医者を長くやってきて、つくづく思うのである。治せない病気や病状のなんと多いことか、と。
85歳のMさん。9年前に軽い脳梗塞を患ったが、今はその時の症状はない。だが、2、3年前から、体がふらつくようになった。めまいではなく、フラフラして何かの拍子に転びそうになるのだと言う。
診察をすると、確かに平衡障害がみられる。目を閉じて立つと、体が揺れて倒れそうになる。片足では立てない。握力は、右が20、左18と低下している。脳の局所症状はない。が、念のために、新たな脳梗塞や脳腫瘍を疑って、頭のMRI(磁気共鳴画像)の検査をする。小脳や脳幹に異常はなく、右の前頭葉に脳梗塞の古傷がみられるだけである。
Mさんは、耳鼻科の検査でも異常はない。血圧の薬や睡眠薬も服用していないから、薬の副作用も考えられない。となれば、ふらつきの原因は、高齢者に一番多い加齢による平衡感覚の低下や筋力低下によるものではなかろうか。

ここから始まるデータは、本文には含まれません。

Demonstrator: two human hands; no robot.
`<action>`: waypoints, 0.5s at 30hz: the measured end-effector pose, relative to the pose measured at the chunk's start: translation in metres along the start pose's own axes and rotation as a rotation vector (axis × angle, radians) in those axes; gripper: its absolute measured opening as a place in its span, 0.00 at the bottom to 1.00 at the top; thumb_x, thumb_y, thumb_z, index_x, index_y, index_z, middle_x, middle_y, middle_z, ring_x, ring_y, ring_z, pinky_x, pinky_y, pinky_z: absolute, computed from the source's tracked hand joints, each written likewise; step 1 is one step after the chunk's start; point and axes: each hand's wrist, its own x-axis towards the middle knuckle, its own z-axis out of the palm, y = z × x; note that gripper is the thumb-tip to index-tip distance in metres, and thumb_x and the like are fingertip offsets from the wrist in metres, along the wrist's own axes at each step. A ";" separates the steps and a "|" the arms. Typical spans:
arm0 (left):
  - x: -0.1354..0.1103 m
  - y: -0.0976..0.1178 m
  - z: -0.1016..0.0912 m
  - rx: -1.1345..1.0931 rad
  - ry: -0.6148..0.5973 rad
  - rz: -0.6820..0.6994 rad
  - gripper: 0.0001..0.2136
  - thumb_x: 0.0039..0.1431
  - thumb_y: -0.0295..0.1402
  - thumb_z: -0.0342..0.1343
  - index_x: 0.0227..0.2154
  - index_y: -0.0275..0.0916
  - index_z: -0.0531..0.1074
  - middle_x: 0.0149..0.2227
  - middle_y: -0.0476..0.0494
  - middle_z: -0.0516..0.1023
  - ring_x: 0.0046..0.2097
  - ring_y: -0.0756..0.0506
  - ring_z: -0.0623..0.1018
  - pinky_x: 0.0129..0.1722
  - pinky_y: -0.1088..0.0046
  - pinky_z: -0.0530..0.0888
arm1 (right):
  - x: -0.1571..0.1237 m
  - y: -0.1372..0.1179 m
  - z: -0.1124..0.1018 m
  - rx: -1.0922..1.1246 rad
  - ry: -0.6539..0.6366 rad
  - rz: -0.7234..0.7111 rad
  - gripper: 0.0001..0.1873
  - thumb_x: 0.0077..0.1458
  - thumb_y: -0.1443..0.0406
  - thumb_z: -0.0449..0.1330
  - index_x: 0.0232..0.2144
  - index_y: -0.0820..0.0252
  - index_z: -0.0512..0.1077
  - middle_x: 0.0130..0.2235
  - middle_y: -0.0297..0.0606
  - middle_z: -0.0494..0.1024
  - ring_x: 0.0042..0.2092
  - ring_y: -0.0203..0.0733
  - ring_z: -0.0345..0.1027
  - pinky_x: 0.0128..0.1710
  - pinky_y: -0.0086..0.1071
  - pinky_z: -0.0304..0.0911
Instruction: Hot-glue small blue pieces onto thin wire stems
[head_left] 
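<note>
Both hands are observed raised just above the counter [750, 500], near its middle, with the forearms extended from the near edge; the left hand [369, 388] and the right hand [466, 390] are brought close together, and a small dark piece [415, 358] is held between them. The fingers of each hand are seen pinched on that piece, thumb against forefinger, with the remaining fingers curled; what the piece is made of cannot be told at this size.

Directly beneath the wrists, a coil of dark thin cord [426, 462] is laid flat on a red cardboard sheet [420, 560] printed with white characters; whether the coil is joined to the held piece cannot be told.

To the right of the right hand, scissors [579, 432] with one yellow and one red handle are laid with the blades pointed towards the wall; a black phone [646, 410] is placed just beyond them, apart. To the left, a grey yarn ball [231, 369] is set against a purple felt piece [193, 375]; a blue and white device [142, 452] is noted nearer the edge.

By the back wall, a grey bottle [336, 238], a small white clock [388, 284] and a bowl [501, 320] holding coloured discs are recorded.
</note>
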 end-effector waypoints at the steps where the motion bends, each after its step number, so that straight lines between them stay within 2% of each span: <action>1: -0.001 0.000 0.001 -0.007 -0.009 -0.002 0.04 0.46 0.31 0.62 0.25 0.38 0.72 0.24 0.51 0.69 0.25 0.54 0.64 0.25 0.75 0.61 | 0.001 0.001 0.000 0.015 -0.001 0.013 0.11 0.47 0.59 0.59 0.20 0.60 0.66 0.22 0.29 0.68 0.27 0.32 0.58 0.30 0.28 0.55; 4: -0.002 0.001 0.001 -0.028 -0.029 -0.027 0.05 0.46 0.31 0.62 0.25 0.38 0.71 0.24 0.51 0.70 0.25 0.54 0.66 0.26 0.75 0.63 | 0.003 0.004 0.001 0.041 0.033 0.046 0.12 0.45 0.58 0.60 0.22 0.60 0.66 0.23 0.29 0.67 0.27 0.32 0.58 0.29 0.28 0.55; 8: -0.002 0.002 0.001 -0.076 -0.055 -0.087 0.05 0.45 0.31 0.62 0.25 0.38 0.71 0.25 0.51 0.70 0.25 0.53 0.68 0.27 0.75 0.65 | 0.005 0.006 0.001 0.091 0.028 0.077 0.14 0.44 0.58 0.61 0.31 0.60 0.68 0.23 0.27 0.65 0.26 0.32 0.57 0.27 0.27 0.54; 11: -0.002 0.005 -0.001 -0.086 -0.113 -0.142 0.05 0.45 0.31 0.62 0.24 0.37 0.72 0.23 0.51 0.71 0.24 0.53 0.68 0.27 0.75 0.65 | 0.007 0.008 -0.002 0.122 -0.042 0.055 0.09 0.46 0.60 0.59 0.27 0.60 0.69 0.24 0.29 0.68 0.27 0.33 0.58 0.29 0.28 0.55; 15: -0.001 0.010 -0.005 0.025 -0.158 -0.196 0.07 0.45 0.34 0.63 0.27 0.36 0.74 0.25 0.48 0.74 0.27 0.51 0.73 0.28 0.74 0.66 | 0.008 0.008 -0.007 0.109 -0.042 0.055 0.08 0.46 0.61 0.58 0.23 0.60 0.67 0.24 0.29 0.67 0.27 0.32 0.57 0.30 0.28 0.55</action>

最近、Mさんのようなふらつきを訴える患者さんが増えたように思える。加齢そのものが急に進むワケがないから、ことに足腰の筋力低下と関係があるのではなかろうか。そして、その大元として、あのコロナ禍やこの夏の連日の暑さによる外出自粛は否定できない。外出しない。歩かない。体を動かさない。テレビの前のうたた寝が日課であれば、元々の加齢による筋力低下は止めを知らないであろう。
顔を見せる度に、「センセ。体がふらつく。なんとかならないものかね」と繰り返すMさん。医者は、リハビリだけでなく、自分でも散歩やスクワット、ストレッチなどを根気よく続けるように話すが、馬耳東風だ。まさか、「このふらつきも、医者に治してもらえる病気」と思っているからではなかろうが。